#### WHAT YOU ARE ASKED TO DO
Given the material below, output exactly the lines from the line with "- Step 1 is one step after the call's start" to the line with "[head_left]", both ends included, and no other lines.

====================

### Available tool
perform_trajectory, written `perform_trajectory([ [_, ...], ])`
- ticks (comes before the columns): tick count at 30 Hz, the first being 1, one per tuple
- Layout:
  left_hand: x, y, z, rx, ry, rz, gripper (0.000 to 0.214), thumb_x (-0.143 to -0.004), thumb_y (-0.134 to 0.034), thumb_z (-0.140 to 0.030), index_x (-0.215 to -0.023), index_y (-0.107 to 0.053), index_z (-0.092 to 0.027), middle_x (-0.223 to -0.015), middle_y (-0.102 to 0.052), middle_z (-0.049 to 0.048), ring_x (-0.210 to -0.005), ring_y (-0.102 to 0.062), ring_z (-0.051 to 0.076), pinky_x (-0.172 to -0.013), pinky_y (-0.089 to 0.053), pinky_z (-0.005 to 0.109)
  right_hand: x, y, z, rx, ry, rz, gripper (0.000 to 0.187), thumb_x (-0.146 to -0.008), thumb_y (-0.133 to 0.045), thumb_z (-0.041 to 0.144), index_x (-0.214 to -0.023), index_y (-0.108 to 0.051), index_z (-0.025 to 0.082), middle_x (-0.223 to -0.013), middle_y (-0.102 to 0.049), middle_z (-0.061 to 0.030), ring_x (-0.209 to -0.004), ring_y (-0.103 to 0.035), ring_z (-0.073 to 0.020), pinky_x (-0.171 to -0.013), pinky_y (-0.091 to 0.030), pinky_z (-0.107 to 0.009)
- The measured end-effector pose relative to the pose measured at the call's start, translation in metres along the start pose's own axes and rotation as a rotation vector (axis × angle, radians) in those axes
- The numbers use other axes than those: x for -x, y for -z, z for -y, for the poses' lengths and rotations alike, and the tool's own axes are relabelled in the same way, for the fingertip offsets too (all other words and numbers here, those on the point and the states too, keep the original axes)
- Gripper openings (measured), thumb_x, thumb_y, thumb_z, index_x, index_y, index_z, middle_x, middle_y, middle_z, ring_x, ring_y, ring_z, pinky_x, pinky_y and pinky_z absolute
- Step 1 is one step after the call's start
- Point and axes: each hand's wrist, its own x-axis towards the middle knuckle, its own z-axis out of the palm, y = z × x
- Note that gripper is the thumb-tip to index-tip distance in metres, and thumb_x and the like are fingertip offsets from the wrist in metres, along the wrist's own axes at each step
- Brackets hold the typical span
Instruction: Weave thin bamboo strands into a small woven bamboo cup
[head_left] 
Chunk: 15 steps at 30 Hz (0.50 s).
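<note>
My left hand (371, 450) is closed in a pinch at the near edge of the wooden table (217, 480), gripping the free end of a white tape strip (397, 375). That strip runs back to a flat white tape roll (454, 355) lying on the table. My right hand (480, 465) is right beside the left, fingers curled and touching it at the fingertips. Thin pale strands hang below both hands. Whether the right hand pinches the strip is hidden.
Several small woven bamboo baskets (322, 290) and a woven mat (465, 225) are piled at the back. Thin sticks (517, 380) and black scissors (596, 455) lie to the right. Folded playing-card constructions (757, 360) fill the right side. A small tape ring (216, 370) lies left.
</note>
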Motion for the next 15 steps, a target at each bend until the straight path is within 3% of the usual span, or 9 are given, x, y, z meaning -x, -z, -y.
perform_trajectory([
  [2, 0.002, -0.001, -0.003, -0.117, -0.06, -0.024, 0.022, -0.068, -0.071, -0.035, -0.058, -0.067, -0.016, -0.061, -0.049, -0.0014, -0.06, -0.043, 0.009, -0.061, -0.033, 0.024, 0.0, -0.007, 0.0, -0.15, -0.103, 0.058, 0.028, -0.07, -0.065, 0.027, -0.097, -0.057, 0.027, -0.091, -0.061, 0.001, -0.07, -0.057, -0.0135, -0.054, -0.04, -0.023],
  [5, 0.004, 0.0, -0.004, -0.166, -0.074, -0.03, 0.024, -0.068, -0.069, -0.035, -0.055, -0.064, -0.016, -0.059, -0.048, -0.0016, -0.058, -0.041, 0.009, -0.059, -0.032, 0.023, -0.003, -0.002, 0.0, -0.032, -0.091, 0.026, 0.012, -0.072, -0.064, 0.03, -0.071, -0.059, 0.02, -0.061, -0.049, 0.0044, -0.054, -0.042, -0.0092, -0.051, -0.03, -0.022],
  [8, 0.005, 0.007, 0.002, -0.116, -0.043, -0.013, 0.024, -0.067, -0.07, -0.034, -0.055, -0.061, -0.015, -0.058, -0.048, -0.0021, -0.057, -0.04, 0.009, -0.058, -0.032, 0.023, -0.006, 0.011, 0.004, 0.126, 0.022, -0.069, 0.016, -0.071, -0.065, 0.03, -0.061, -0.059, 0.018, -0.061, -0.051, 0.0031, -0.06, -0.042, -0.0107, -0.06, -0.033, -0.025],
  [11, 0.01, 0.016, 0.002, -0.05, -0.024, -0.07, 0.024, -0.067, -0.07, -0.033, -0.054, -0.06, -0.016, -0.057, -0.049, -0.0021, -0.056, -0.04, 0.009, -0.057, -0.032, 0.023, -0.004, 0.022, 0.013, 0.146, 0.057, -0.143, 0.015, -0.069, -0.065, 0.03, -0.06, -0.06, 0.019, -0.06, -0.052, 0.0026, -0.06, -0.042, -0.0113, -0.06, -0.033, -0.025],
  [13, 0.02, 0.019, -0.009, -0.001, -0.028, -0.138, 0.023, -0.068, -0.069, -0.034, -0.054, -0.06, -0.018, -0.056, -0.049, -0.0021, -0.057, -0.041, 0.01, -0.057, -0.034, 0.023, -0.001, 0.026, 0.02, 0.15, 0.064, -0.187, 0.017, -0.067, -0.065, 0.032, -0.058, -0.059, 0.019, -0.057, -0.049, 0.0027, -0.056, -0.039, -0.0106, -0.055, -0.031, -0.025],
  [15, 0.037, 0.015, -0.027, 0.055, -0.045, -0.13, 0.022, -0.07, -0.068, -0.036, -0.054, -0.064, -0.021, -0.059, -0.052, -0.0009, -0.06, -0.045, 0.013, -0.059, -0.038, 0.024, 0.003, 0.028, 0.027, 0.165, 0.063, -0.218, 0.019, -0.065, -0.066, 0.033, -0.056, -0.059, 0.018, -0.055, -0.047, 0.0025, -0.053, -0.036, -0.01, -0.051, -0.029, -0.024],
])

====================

#### TASK OUTPUT
- Step 1 is one step after the call's start
- Point and axes: each hand's wrist, its own x-axis towards the middle knuckle, its own z-axis out of the palm, y = z × x
- Note that gripper is the thumb-tip to index-tip distance in metres, and thumb_x and the like are fingertip offsets from the wrist in metres, along the wrist's own axes at each step
- Brackets hold the typical span
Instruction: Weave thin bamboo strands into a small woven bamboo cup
[head_left] 

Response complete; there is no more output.